– È il mio?
– No, il mio.
– Infatti mi sembrava di non aver messo la suoneria della Tata Francesca. Per i messaggi poi.
– Uh…
– Che c’è?
– Lucy ha mandato un video della bimba che fa i suoi primi passi… che tenerezza…
– E ha mandato un video a tutti?
– Ha fatto un gruppo.
– Comunque non è giusto.
– Eh come sei, al massimo ti togli, scusa…
– Ma no. Anche se la gente dovrebbe smetterla di aggiungerti a gruppi a caso, non pensavo a quello.
– E a cosa allora?
– Al fatto che ci ricordiamo sempre le prime volte, i primi passi, il primo bacio, la prima litigata magari. E le ultime invece le lasciamo lì.
– In che senso?
– Ci sarà un momento in cui darai un bacio a qualcuno e sarà l’ultima volta. E magari sarà un bacio distratto, di quelli che dai di default. Da distributore automatico, tipo.
– Di baci?
– Già. 
– Dovrebbero inventarlo. Beh, ma se è l’ultimo evidentemente non c’è molto da festeggiare.
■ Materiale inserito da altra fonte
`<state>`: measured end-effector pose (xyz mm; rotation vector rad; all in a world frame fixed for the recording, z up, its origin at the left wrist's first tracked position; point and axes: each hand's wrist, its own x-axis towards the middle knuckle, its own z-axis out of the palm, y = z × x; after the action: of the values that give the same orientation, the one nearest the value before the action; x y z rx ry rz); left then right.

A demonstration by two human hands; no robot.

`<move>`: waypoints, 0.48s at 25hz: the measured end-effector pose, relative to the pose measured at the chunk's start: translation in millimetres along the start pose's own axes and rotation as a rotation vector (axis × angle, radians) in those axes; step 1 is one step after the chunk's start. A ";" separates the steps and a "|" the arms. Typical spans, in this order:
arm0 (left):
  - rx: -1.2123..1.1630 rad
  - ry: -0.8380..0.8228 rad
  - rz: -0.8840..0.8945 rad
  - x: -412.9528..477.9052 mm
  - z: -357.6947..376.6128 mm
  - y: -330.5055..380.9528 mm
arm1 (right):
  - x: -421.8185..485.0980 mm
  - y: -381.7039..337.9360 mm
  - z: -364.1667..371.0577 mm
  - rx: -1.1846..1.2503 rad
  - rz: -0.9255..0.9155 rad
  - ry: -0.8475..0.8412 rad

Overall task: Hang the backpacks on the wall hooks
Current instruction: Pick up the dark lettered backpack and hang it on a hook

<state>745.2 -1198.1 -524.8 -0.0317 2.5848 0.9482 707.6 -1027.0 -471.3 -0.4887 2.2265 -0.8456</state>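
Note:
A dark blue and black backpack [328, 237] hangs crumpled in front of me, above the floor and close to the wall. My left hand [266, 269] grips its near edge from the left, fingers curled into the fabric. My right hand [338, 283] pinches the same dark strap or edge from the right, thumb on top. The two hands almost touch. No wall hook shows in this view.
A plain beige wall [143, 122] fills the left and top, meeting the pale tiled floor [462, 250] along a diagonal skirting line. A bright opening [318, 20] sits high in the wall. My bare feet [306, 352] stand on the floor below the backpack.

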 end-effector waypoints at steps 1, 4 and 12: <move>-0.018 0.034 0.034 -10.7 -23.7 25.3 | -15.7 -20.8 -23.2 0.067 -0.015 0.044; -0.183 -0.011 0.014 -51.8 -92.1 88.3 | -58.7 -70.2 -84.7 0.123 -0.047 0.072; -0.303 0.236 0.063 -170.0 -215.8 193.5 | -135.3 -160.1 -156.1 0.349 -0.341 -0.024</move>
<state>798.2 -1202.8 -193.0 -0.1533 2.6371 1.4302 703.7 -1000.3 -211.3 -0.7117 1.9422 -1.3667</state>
– Certo che c’è. Tutto quello che è stato, i ricordi e il tempo insieme. Tutti avrebbero bisogno di un ultimo bacio da ricordare.
– Sarà…
– O l’ultima volta che chiamerai al telefono tua nonna o che so io e direte le solite banalità, perché mica lo sai prima che poi non potrai più farlo. E sarà una telefonata come tante, perché sei al supermercato, o devi uscire, o pensi all’ufficio, o al tizio carino che non si è più fatto vivo, e intanto quella telefonata passa. E non torna. E poi un giorno ti troverai davanti al telefono con la voglia matta di premere invio con quel nome sul display, ma è inutile, perché l’ultima volta c’è già stata, e non te ne sei accorta.
– …
– O la volta che prenderai in braccio tuo figlio e quando lo poserai non lo prenderai più. Magari anche solo perché è troppo cresciuto e non ce la farai più. E sarà stata l’ultima volta. E sarà andata via così. E non manderai nessun video a nessun gruppo whatsapp, nessuno dall’altra parte dira “Uh…” sarà una delle migliaia di cose successe quel giorno e basta, magari non ci penserai neanche più. 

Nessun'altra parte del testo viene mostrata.